▸ **Activity**: Every line with "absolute" in it must be copied from the data.

▸ **Data**:
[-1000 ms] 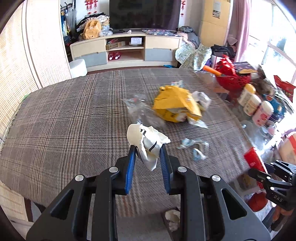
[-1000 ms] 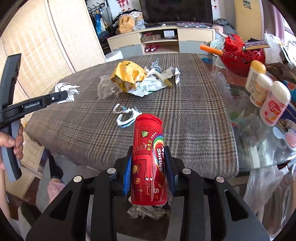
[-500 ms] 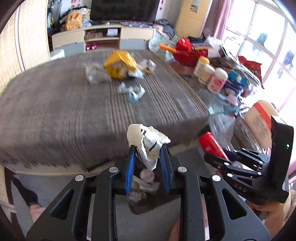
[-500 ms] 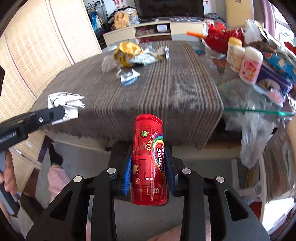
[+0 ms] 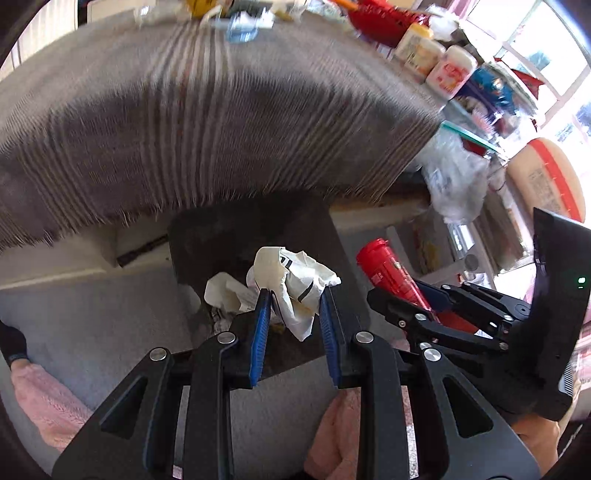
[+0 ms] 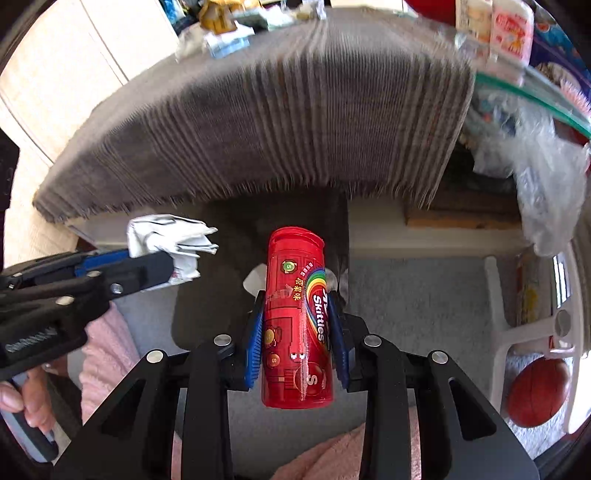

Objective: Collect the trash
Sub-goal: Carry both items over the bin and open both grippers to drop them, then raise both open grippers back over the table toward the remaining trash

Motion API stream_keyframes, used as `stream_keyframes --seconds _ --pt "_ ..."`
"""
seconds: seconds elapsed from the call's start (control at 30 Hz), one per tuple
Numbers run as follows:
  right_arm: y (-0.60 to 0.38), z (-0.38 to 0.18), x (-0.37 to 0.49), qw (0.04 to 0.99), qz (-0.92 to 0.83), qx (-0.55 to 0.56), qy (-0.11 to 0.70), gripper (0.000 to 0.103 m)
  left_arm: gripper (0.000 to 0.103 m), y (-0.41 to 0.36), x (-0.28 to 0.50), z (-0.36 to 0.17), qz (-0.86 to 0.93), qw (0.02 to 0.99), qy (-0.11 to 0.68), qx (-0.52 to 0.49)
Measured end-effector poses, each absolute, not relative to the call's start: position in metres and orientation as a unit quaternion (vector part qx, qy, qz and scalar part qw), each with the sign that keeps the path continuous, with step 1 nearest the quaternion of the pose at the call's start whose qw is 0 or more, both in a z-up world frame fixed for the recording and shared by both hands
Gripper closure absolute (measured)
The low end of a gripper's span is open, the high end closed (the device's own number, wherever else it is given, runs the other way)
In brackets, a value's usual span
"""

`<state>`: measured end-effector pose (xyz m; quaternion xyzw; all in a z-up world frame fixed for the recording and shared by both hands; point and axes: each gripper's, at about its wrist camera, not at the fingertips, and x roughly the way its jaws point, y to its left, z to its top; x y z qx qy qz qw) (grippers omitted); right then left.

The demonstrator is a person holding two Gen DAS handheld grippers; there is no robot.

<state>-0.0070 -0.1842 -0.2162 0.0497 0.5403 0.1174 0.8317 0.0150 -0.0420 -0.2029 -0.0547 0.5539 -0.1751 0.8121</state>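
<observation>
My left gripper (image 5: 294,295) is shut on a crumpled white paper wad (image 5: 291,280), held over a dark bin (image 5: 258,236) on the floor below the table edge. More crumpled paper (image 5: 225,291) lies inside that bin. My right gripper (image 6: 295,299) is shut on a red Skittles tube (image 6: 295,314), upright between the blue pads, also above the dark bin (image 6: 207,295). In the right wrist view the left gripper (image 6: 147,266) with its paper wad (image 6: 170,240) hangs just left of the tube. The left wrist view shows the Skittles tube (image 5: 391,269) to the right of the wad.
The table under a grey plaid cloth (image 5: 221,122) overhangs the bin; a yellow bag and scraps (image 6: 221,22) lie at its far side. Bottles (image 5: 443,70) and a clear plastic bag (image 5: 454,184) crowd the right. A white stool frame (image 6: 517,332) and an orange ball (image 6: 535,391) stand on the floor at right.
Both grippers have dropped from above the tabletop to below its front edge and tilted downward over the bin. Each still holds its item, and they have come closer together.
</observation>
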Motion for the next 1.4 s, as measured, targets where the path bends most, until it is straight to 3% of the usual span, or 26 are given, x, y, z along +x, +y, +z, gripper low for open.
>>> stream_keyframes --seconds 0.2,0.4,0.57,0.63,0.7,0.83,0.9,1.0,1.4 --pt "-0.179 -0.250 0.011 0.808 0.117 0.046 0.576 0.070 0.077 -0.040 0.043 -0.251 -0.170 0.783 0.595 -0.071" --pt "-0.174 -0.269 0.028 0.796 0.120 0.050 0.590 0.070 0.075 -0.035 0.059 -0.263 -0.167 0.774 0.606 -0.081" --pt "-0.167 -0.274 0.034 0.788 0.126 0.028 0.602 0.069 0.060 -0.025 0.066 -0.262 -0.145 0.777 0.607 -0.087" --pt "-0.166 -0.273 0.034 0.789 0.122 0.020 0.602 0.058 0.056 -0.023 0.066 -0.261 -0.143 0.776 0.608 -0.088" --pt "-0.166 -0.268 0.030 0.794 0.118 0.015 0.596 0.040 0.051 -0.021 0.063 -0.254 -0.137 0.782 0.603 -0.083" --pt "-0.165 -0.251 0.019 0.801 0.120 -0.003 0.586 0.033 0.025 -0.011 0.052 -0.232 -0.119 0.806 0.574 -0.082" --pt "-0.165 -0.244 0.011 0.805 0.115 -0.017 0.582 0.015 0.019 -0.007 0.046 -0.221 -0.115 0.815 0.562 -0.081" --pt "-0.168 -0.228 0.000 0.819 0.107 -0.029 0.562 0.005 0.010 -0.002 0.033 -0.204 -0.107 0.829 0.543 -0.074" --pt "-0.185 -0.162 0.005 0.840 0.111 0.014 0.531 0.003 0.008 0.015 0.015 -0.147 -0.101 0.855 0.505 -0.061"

▸ **Exercise solution**:
Measured end-effector poses, each absolute, not relative to the call's start: position in metres and orientation as a unit quaternion (vector part qx, qy, qz and scalar part qw), each with the sign that keeps the path continuous, with step 1 nearest the quaternion of the pose at the call's start whose qw is 0 or more, both in a z-up world frame fixed for the recording and shared by both hands
Gripper closure absolute (measured)

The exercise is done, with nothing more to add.